COLLECTED DATA:
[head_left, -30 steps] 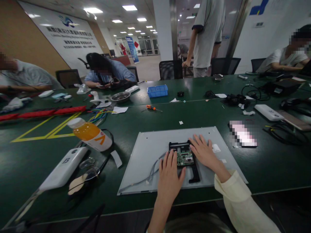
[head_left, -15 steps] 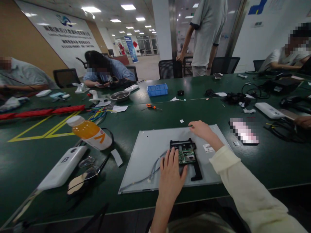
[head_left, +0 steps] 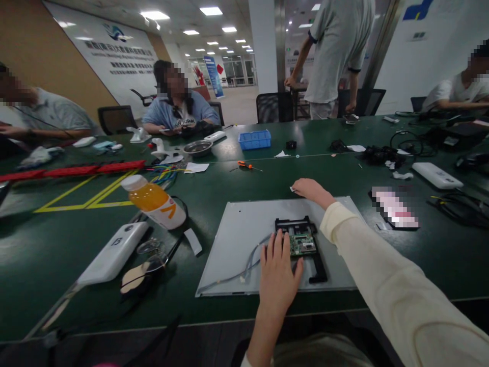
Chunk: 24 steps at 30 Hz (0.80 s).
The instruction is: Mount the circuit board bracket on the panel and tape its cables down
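Observation:
My left hand (head_left: 278,270) lies flat with its fingers stretched out, the fingertips at the left edge of a black plastic bracket (head_left: 318,270). A green circuit board (head_left: 303,244) sits in this bracket, on a flat grey panel (head_left: 237,239). Grey cables (head_left: 233,279) run from beside the left fingers across the panel toward its lower left corner. Beyond the panel's far edge, my right hand (head_left: 312,190) has its fingertips closed at a small white scrap (head_left: 292,189) on the green table. Part of the scrap is hidden by the fingers.
Left of the panel stand a tilted orange drink bottle (head_left: 155,202), a white power bank (head_left: 113,252) and glasses (head_left: 156,260). A phone (head_left: 395,208) lies at right. Farther off are an orange screwdriver (head_left: 245,164), a blue basket (head_left: 254,139) and a metal bowl (head_left: 197,148). Several people are around the table.
My right hand has moved from the panel's far edge forward to the white scrap. My left hand stays by the bracket. A person across the table has raised their head. The view has shifted slightly.

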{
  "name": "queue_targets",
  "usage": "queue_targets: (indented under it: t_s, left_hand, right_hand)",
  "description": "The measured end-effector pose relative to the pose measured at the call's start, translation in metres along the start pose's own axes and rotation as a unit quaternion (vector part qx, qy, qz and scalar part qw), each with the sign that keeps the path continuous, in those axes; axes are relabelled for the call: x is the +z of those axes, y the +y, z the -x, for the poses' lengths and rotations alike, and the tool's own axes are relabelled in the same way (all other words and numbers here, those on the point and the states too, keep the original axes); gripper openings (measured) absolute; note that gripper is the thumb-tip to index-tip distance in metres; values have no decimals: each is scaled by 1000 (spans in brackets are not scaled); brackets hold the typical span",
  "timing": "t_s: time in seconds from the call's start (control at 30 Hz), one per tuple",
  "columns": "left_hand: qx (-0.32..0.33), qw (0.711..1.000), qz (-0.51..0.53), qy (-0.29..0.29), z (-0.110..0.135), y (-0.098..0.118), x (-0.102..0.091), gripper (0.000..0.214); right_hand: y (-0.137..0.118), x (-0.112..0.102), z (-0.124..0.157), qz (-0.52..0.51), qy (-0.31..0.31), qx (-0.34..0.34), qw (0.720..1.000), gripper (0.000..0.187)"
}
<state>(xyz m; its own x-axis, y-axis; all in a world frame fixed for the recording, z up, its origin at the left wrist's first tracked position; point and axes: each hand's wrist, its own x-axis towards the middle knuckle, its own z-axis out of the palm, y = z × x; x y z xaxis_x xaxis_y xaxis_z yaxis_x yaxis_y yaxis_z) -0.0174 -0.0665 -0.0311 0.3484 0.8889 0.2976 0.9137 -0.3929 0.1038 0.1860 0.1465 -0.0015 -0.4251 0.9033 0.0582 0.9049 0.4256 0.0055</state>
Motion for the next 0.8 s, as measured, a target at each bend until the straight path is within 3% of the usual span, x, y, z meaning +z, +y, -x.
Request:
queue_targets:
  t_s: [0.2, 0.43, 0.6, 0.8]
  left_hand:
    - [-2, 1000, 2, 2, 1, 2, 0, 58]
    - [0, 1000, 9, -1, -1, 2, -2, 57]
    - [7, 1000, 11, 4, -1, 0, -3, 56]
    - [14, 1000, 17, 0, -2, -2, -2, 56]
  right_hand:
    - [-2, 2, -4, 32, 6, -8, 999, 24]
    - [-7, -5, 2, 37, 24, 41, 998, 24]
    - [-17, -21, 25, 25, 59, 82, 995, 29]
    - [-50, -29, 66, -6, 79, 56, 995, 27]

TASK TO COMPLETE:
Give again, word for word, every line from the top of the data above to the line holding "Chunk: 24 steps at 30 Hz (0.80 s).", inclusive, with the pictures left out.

OUTPUT:
[head_left, -30 steps] 
[head_left, -15 steps] 
[head_left, +0 steps] 
Chunk: 24 steps at 30 Hz (0.80 s).

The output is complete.